◆ TO DO: Using the listing below, print exactly everything from the line with "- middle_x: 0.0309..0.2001" down to the line with "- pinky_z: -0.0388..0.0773", both included, and nothing more.

◆ COLLECTED DATA:
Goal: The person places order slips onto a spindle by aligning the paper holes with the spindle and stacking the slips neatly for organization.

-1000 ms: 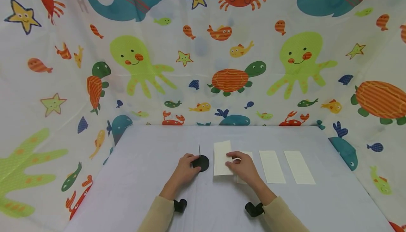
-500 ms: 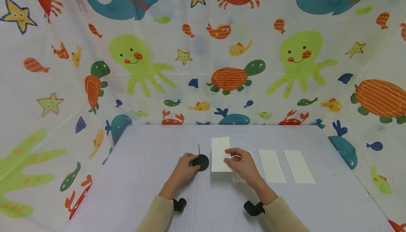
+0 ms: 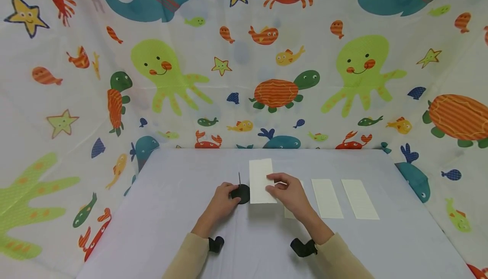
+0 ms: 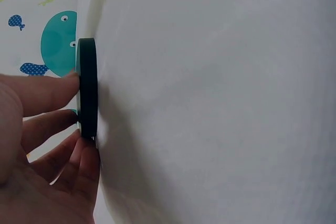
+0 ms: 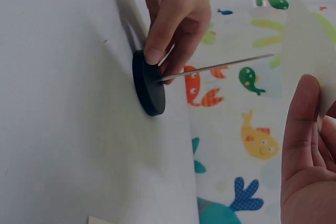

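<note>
A bill spike [image 3: 240,195] stands on the white tabletop, with a round black base and a thin metal pin [image 5: 220,67] pointing up. My left hand [image 3: 221,201] grips the edge of its base, thumb in front and fingers behind, as the left wrist view also shows on the base [image 4: 88,87]. Just right of the pin, my right hand [image 3: 290,192] holds a cream paper slip [image 3: 260,181] by its right edge, between thumb and fingers. The slip is raised off the table and covers the right edge of the base. In the right wrist view, the slip [image 5: 302,45] is near the pin's tip.
Two cream slips, one at centre right [image 3: 327,198] and one farther right [image 3: 360,199], lie flat on the table. Another slip [image 3: 289,213] is partly hidden under my right hand. A sea-animal curtain [image 3: 236,122] hangs behind and beside the table.
My right hand has moved the paper slip left and slightly up, closer to the spike's pin, so it now overlaps the base's edge. The left hand stays on the base.
</note>
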A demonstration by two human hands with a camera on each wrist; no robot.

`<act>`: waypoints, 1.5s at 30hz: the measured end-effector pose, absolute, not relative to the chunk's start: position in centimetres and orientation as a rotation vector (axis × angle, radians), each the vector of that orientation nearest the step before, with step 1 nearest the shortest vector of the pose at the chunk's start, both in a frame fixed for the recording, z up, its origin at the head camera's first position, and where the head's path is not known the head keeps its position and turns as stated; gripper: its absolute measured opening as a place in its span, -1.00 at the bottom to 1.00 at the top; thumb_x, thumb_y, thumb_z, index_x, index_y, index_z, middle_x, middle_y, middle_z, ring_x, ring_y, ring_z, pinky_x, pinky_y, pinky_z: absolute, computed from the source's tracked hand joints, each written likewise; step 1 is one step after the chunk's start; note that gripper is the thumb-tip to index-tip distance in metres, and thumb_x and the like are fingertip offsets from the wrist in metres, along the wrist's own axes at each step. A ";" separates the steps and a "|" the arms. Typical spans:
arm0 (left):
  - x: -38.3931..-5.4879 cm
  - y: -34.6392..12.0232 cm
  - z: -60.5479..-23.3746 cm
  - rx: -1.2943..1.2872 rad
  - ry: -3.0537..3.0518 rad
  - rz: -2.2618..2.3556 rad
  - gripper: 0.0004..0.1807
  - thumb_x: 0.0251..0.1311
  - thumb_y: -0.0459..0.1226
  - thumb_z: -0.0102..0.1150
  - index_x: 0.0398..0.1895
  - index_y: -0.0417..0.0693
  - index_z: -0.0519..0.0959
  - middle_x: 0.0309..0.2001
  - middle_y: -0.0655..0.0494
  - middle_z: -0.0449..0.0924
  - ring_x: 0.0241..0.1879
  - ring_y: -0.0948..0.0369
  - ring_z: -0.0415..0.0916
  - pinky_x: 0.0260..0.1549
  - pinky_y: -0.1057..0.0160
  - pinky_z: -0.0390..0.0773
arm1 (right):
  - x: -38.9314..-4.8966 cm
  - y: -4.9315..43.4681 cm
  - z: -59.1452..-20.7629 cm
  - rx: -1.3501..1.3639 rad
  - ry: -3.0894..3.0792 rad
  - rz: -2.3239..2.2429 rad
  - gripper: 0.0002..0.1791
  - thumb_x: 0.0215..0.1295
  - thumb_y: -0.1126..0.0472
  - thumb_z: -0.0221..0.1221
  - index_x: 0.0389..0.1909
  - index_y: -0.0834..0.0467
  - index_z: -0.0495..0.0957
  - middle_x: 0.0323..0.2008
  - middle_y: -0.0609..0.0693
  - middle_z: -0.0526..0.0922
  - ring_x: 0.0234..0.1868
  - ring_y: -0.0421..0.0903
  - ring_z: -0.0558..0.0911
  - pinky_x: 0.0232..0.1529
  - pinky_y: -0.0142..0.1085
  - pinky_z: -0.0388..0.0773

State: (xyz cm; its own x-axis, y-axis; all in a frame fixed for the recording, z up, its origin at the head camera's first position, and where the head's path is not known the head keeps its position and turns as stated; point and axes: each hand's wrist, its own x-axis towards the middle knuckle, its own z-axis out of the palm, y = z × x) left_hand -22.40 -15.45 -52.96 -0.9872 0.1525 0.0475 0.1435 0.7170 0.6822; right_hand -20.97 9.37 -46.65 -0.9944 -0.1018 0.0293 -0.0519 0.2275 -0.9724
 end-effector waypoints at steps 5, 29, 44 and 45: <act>-22.7 -15.6 -53.0 0.263 2.905 1.158 -0.52 0.24 -0.34 0.33 0.20 -0.36 0.56 0.16 -0.24 0.48 0.22 -0.18 0.38 0.23 -0.14 0.39 | -21.0 9.0 -46.0 -0.172 2.405 -1.954 -0.67 0.24 0.23 0.42 0.03 0.10 0.70 -0.03 0.04 0.67 -0.22 -0.02 0.56 -0.27 -0.42 0.57; -22.3 -16.0 -51.6 0.165 3.026 1.212 -0.73 0.31 -0.42 0.11 0.01 -0.36 0.65 -0.05 -0.22 0.62 0.00 -0.14 0.52 0.01 -0.11 0.52 | -21.1 7.1 -45.9 -0.221 2.319 -2.030 -0.68 0.23 0.31 0.40 0.02 0.14 0.70 -0.02 0.05 0.65 -0.22 -0.03 0.60 -0.24 -0.39 0.60; -23.4 -15.3 -46.4 -0.102 2.890 1.720 -0.71 0.50 -0.18 0.07 -0.03 -0.17 0.69 -0.16 0.01 0.71 -0.14 0.09 0.59 -0.14 0.07 0.56 | -21.3 6.0 -45.8 -0.217 2.335 -2.026 -0.69 0.25 0.33 0.38 0.02 0.15 0.70 -0.04 0.04 0.65 -0.21 -0.02 0.58 -0.24 -0.42 0.59; -23.5 -15.2 -46.1 -0.110 2.863 1.750 -0.70 0.51 -0.16 0.06 -0.03 -0.16 0.70 -0.15 0.02 0.71 -0.13 0.09 0.59 -0.11 0.06 0.57 | -21.3 6.0 -45.8 -0.217 2.338 -2.025 -0.69 0.24 0.33 0.39 0.02 0.15 0.70 -0.05 0.04 0.65 -0.22 -0.02 0.58 -0.25 -0.42 0.59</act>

◆ YOUR SOLUTION:
  - middle_x: 0.0309..0.2001
  - middle_y: -0.0655..0.0494
  - middle_z: -0.0449..0.0924
  - ring_x: 0.0241..0.1879
  - ring_y: -0.0948..0.0369
  - ring_z: -0.0415..0.0916
  - pinky_x: 0.0260..0.1549
  - pinky_y: -0.1057..0.0160
  - pinky_z: -0.0390..0.0773
arm1 (right):
  - x: -38.9314..-4.8966 cm
  - y: -4.9315..43.4681 cm
  - z: -59.1452..-20.7629 cm
  - rx: -1.3501..1.3639 rad
  - ry: -3.0894..3.0792 rad
  - rz: -2.3239..2.2429 rad
  - gripper: 0.0002..0.1791
  - thumb_x: 0.0215..0.1295
  - thumb_y: -0.1126..0.0472
  - thumb_z: -0.0221..0.1221
  - index_x: 0.0389..0.1909
  - index_y: -0.0834..0.0467
  - index_z: -0.0495..0.0957
  - middle_x: 0.0323..0.2008
  - middle_y: -0.0609..0.0693
  - middle_z: -0.0526..0.0922
  - ring_x: 0.0234..0.1868
  - ring_y: -0.0421..0.0903
  - ring_z: -0.0558..0.0911
  - pinky_x: 0.0232..0.1529
  - pinky_y: -0.0142..0.1085
  - pinky_z: -0.0388..0.0773

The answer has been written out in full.